Die Vipers-Herren müssen den Gang in die Landesliga antreten: Im vorletzten Saisonspiel besiegelte eine 5:8-Niederlage am Freitagabend bei Meister HC Köln-West Rheinos den Abstieg aus der Regionalliga West. Die Spieler von Trainer Anton Sperle warfen zwar nochmals alles in die Waagschale, doch es reichte nicht zum notwendigen Sieg. Mit sieben Punkten aus elf Spielen belegen die Pulheimer den letzten Platz und müssen in der kommenden Saison in der Landesliga einen Neuanfang wagen.

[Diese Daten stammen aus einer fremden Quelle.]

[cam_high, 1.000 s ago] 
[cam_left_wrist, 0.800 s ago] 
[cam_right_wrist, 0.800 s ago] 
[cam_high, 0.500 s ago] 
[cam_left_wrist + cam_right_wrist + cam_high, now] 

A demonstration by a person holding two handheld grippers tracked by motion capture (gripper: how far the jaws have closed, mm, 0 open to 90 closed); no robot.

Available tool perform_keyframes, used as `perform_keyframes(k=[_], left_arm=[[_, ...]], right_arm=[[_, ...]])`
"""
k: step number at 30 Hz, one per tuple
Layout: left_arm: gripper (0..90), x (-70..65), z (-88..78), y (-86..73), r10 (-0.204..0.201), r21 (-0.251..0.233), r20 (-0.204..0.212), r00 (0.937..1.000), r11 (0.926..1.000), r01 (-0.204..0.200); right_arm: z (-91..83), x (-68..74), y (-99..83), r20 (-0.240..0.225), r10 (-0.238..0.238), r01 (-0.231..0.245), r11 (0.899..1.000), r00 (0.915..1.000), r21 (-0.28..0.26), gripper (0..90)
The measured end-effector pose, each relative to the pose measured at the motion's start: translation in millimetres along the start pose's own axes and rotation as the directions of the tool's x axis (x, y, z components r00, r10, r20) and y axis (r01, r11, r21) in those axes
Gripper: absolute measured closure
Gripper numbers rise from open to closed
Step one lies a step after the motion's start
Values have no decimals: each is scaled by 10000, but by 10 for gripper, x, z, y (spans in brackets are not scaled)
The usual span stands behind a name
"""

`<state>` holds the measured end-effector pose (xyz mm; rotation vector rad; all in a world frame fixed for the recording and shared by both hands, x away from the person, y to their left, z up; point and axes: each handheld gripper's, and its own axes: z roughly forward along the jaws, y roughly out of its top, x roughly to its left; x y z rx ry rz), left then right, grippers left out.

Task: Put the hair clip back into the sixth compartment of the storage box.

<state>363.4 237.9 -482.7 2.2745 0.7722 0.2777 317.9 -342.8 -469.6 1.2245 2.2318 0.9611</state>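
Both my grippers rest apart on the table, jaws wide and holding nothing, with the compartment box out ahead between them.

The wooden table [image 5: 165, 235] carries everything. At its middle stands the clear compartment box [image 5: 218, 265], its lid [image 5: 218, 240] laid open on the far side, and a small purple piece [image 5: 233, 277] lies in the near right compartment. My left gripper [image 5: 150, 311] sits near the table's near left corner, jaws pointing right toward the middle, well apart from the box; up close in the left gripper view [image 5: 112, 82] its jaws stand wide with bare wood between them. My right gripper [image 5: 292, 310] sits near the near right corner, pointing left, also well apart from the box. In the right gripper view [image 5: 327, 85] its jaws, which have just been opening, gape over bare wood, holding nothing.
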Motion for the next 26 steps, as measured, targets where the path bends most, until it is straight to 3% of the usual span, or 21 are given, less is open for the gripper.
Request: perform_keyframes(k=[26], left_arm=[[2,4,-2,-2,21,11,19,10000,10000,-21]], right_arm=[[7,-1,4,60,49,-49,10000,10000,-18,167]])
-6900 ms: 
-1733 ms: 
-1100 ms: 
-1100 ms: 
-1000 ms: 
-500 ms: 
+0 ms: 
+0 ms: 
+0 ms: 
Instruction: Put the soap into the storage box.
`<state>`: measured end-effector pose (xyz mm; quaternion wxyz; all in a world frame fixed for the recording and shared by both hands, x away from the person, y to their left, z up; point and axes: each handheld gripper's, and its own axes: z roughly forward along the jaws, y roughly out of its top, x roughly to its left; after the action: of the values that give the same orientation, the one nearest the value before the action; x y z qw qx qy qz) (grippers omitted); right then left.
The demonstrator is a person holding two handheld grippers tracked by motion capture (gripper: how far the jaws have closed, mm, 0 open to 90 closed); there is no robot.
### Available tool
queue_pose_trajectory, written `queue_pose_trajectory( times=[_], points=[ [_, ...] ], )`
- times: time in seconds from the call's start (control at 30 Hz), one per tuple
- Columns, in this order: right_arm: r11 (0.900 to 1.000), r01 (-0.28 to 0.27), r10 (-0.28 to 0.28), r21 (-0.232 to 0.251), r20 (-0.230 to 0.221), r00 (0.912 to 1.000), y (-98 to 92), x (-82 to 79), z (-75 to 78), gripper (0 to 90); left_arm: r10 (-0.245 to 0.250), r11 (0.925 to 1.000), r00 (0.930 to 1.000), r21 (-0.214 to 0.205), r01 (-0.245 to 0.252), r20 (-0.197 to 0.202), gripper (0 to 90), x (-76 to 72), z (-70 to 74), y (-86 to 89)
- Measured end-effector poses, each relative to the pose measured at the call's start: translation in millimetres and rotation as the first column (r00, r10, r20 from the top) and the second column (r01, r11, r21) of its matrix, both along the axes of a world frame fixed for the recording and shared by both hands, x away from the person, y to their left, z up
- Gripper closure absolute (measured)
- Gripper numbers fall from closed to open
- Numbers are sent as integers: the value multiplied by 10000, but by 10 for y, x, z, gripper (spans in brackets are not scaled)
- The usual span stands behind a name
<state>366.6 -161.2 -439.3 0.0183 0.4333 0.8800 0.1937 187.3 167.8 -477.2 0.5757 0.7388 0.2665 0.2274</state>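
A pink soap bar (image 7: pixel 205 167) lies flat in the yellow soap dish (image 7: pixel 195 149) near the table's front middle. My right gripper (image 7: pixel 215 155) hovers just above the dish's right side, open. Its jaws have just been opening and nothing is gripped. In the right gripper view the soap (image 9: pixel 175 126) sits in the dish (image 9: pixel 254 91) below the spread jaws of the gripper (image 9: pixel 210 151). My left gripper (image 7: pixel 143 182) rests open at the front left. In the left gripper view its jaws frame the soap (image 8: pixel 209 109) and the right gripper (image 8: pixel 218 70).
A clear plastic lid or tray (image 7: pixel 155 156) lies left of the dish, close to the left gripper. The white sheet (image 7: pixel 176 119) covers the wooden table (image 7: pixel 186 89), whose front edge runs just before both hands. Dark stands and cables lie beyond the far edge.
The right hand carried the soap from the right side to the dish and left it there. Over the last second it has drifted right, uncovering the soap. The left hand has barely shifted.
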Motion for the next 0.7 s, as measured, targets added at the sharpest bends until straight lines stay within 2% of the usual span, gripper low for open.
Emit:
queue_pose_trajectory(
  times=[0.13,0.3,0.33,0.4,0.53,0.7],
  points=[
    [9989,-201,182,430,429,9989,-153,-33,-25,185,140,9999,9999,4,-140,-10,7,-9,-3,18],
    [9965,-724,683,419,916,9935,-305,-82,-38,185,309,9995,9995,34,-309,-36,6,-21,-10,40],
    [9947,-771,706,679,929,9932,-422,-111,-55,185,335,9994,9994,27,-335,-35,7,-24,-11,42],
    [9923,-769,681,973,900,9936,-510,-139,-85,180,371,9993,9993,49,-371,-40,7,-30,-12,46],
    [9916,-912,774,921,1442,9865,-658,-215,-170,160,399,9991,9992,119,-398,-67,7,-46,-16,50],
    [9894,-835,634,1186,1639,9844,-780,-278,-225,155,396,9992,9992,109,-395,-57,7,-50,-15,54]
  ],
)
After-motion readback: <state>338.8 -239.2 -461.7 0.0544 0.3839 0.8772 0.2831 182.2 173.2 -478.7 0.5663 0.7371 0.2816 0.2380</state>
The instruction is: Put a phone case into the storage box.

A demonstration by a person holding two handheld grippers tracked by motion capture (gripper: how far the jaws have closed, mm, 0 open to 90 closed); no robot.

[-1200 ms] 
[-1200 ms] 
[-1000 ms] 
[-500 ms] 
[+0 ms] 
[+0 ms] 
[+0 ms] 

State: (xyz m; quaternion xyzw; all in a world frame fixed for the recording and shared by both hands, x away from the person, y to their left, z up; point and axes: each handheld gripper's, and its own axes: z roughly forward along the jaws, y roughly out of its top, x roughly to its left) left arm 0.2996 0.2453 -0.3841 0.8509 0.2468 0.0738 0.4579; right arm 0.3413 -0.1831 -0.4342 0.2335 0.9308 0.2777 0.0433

Zweifacher Torschütze für die Vipers war Markus Gammersbach, außerdem trafen Tobias Fels, Tobias Deck und Lukas Pfeil. Weitere Scorerpunkte als Vorbereiter von Toren heimsten Kapitän Oliver Jeck (2), Gammersbach, Fabian Liedel und Tobias Deck ein. Die Vipers gingen beim HC zwar in der fünften Minute durch Fels in Führung, konnten allerdings nicht nachlegen. Der Tabellenführer brauchte eine gewisse Anlaufphase, sorgte allerdings mit vier Toren im ersten Spielabschnitt und einer 4:1-Führung für die Vorentscheidung.

Die Vipers versuchten zwar alles, um dem Spiel noch eine Wende zu geben, doch der Rückstand erwies sich als zu große Hypothek. In der 53. Minute schafften die Gäste zwar den 5:6-Anschlusstreffer, doch die Aufholjagd hatte viel Kraft gekostet. Mit zwei weiteren Treffern stellten die Kölner den Endstand her. Die Vipers unterstrichen allerdings auch in diesem Spiel, dass sie sehr unglücklich aus der Regionalliga absteigen müssen. Auch gegen den Meister hielten die Pulheimer die Partie lange Zeit ausgeglichen, spielten beileibe nicht wie ein Absteiger. Wie in vielen Spielen zuvor verloren sie knapp und besaßen vielfach nicht das nötige Glück im Torabschluss.